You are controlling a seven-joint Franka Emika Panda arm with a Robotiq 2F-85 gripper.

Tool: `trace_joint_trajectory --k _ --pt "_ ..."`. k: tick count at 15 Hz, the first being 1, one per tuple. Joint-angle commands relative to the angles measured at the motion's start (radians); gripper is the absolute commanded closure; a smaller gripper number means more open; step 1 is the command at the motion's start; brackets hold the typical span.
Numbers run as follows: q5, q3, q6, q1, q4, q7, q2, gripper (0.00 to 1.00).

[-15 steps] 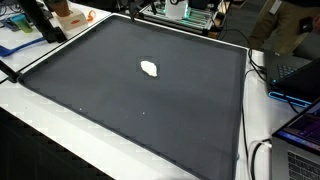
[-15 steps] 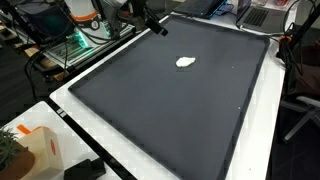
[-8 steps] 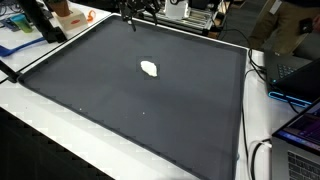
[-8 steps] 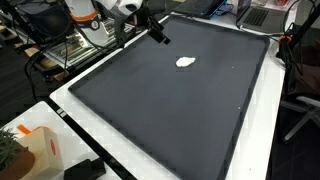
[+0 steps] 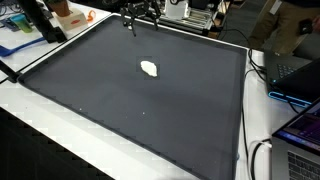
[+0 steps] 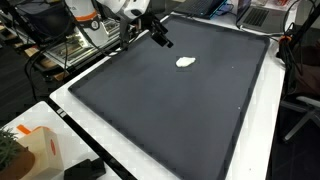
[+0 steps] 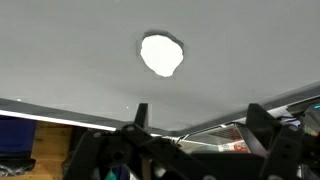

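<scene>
Wrist view: gripper [image 7: 200, 115] wide above mat [image 7: 60, 50]

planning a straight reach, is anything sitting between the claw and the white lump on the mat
Nothing visible does. The open claw hangs over an edge of the dark mat, and only mat surface lies between it and the white lump.

In exterior view: tool [image 5: 140, 20], jaws spread, above far edge of dark mat [image 5: 120, 115]. White lump [image 5: 150, 68] mid-mat, well apart. Mat on white surface [image 5: 40, 128].
</scene>
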Motion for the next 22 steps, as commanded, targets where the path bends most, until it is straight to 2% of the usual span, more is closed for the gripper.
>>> trace_joint_trajectory --k 1,4,7,10,14,19,22 --pt "0.046 -0.023 0.090 0.061 0.013 -0.034 -0.035 0.00" --pt "0.087 -0.070 0.234 0.183 0.035 -0.033 -0.055 0.00" --pt "0.072 -0.142 0.326 0.313 0.050 -0.016 -0.074 0.00" --pt "0.046 -0.243 0.377 0.440 0.070 -0.005 -0.101 0.00" --pt "0.019 -0.356 0.433 0.554 0.118 -0.017 -0.179 0.00" --pt "0.030 -0.397 0.528 0.658 0.146 0.011 -0.232 0.00" --pt "0.056 -0.424 0.625 0.758 0.142 0.045 -0.232 0.00"
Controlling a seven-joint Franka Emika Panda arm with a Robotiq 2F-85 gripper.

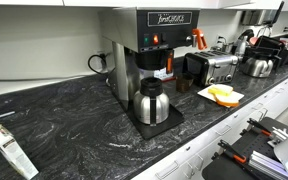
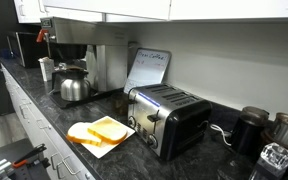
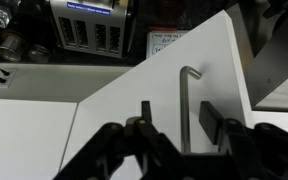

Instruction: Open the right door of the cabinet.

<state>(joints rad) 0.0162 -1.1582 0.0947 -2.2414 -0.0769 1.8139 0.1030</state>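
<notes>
In the wrist view a white cabinet door fills the middle, its upper edge running diagonally. A slim metal bar handle with a bent top stands on the door. My gripper is open, one black finger on each side of the handle and a visible gap between them and the bar. White upper cabinets run along the top of an exterior view. The gripper does not show clearly in either exterior view.
Below the cabinets a dark marbled counter carries a coffee maker with a steel carafe, a toaster, a plate of bread and kettles at the far end. A second white panel lies beside the door.
</notes>
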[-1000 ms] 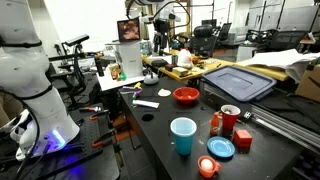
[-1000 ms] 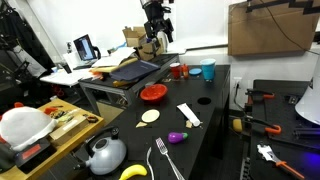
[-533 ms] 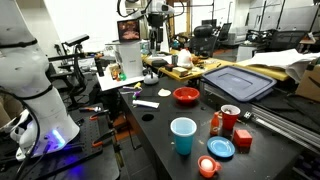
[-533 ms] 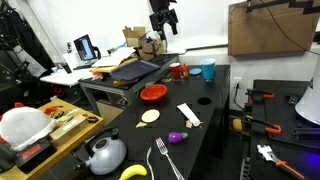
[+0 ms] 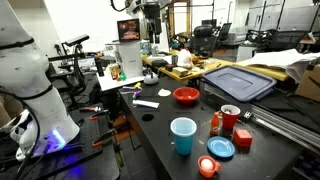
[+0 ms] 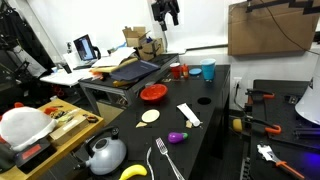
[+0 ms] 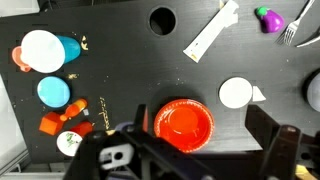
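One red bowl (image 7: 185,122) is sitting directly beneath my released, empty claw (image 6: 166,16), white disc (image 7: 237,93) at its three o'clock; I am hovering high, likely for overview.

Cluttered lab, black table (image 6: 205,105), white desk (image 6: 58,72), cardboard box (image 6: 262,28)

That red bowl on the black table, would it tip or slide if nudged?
The red bowl looks wide and shallow, so it probably slides rather than tips. It appears empty, so likely light. Its glossy surface may be slippery.
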`<state>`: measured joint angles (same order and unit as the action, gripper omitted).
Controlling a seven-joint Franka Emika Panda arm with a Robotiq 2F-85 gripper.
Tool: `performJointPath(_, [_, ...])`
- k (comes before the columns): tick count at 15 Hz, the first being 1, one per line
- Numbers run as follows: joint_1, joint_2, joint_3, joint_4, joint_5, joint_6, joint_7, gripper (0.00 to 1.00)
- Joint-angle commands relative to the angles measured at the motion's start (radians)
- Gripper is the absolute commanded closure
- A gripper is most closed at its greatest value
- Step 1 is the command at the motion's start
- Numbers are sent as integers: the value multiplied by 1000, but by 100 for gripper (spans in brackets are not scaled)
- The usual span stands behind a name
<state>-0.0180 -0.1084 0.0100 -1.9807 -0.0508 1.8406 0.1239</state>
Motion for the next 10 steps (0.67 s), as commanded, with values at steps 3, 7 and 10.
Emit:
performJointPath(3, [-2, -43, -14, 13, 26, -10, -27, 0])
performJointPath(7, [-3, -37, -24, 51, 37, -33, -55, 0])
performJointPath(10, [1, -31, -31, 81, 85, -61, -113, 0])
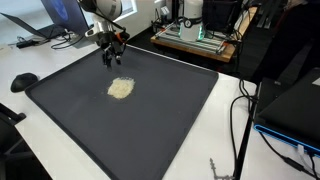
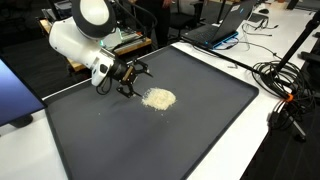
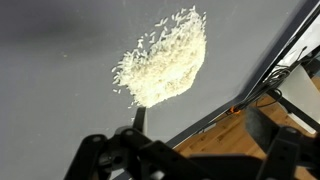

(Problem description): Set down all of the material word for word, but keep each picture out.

(Task answer):
You are controlling a seven-joint Franka Emika Panda arm with a Robotiq 2F-85 gripper.

Tool: `trace_joint_trajectory --k _ --pt "_ ..."`. k: tick count at 15 Hz, the first being 1, one per tuple. Joint-angle commands relative to the angles measured at the motion's start (radians); gripper is the absolute commanded closure; a smaller gripper number means more open; step 1 is the command at the motion's start; brackets hold the typical span.
Numbers run as follows: q5, q3, q6, q1, q4, q7, q2, gripper (0.00 to 1.00).

[-15 steps] 
[-15 steps] 
[-8 steps] 
[-8 steps] 
[+0 steps] 
[+0 steps] 
[+0 steps] 

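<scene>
Wrist view: gripper [image 7: 200, 115] wide above mat [image 7: 60, 50]

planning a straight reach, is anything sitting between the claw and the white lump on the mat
Nothing visible does. The open claw hangs over an edge of the dark mat, and only mat surface lies between it and the white lump.

In exterior view: tool [image 5: 140, 20], jaws spread, above far edge of dark mat [image 5: 120, 115]. White lump [image 5: 150, 68] mid-mat, well apart. Mat on white surface [image 5: 40, 128].
</scene>
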Motion for the next 22 steps, as commanded, targets where the path bends most, until it is straight to 2% of the usual span, more is closed for the gripper.
>>> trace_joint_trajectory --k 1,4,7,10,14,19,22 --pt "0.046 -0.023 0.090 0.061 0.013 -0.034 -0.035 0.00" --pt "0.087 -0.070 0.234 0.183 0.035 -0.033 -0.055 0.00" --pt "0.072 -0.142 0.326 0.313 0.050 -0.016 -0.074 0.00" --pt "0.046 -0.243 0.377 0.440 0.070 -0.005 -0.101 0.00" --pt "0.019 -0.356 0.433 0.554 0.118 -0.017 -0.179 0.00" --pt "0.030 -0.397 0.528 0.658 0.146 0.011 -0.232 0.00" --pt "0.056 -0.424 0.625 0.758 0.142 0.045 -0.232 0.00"
Controlling a seven-joint Franka Emika Panda arm with a Robotiq 2F-85 gripper.


Instruction: Open the right door of the cabinet.

<state>(joints rad) 0.0162 -1.1582 0.0947 -2.2414 -0.0769 1.8139 0.1030</state>
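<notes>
In the wrist view a white cabinet door fills the middle, its upper edge running diagonally. A slim metal bar handle with a bent top stands on the door. My gripper is open, one black finger on each side of the handle and a visible gap between them and the bar. White upper cabinets run along the top of an exterior view. The gripper does not show clearly in either exterior view.
Below the cabinets a dark marbled counter carries a coffee maker with a steel carafe, a toaster, a plate of bread and kettles at the far end. A second white panel lies beside the door.
</notes>
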[-1000 ms] 
[-1000 ms] 
[-533 ms] 
[-533 ms] 
[+0 ms] 
[+0 ms] 
[+0 ms] 
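One red bowl (image 7: 185,122) is sitting directly beneath my released, empty claw (image 6: 166,16), white disc (image 7: 237,93) at its three o'clock; I am hovering high, likely for overview.

Cluttered lab, black table (image 6: 205,105), white desk (image 6: 58,72), cardboard box (image 6: 262,28)

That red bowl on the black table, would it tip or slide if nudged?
The red bowl looks wide and shallow, so it probably slides rather than tips. It appears empty, so likely light. Its glossy surface may be slippery.
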`<state>`: measured joint angles (same order and unit as the action, gripper omitted).
Controlling a seven-joint Franka Emika Panda arm with a Robotiq 2F-85 gripper.
Tool: `performJointPath(_, [_, ...])`
- k (comes before the columns): tick count at 15 Hz, the first being 1, one per line
- Numbers run as follows: joint_1, joint_2, joint_3, joint_4, joint_5, joint_6, joint_7, gripper (0.00 to 1.00)
- Joint-angle commands relative to the angles measured at the motion's start (radians)
- Gripper is the absolute commanded closure
- A gripper is most closed at its greatest value
- Step 1 is the command at the motion's start
- Numbers are sent as integers: the value multiplied by 1000, but by 100 for gripper (spans in brackets are not scaled)
- The usual span stands behind a name
<state>-0.0180 -0.1084 0.0100 -1.9807 -0.0508 1.8406 0.1239</state>
Motion for the next 10 steps (0.67 s), as commanded, with values at steps 3, 7 and 10.
Emit:
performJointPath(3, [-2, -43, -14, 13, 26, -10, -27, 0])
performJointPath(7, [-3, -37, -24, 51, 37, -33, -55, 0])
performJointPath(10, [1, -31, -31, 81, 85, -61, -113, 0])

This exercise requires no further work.